WORK REQUEST
Copy out each line of the material below that holds the string "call".

[Start of Attachment]

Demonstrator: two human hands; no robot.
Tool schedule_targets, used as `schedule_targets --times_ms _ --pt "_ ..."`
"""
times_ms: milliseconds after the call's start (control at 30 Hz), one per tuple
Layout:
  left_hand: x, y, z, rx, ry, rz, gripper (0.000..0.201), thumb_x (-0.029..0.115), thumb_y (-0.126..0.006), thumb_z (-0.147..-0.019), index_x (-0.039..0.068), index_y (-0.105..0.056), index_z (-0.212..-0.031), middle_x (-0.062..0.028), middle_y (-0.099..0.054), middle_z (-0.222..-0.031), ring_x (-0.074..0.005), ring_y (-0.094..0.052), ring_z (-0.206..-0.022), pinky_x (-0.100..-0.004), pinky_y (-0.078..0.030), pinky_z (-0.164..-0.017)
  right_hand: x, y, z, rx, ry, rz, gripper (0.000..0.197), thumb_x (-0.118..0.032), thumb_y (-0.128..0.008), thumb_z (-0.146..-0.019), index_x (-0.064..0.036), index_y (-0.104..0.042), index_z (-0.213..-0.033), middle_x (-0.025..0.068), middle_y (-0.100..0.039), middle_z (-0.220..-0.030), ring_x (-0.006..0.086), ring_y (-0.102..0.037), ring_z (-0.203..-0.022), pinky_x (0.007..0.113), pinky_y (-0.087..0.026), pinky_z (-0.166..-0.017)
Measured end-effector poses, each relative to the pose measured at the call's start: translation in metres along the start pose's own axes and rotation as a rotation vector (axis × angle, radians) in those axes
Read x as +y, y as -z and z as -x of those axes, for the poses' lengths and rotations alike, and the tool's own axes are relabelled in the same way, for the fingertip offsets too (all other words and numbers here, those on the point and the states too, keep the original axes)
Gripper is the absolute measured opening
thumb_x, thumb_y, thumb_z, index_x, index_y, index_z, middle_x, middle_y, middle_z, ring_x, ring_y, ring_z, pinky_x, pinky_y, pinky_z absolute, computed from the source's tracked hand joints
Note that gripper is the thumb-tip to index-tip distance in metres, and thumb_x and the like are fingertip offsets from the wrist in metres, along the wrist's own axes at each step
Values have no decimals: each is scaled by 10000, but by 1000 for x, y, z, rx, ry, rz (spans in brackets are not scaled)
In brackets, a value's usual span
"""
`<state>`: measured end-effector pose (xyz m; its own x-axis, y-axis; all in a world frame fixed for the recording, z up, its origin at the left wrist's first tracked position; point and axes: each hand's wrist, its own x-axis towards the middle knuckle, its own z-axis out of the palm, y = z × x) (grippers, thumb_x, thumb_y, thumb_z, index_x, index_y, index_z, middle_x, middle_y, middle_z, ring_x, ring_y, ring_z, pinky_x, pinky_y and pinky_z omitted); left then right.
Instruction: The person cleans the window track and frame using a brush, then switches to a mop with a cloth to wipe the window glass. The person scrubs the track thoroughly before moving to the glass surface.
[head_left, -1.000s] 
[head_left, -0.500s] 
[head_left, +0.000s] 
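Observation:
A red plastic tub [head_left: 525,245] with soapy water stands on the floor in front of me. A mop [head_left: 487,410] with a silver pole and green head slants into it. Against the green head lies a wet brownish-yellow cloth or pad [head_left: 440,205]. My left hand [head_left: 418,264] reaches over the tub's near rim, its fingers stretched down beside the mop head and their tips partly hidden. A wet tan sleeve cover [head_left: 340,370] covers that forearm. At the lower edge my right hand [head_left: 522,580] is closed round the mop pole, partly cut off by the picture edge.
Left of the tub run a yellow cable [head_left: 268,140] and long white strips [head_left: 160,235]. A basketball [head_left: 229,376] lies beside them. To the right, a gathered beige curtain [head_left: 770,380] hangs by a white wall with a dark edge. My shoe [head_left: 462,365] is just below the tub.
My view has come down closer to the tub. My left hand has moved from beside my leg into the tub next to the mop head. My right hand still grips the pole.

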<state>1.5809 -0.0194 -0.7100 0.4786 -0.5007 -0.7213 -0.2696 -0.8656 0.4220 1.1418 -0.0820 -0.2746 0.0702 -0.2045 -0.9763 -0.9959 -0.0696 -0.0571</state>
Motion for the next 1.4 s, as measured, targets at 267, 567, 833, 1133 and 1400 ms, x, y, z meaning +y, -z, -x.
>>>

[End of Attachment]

RESPONSE
times_ms: milliseconds after the call's start (control at 30 Hz), one per tuple
Measured end-effector poses, each relative to the pose measured at the call's start: translation in metres along the start pose's own axes and rotation as a rotation vector (axis × angle, radians) in those axes

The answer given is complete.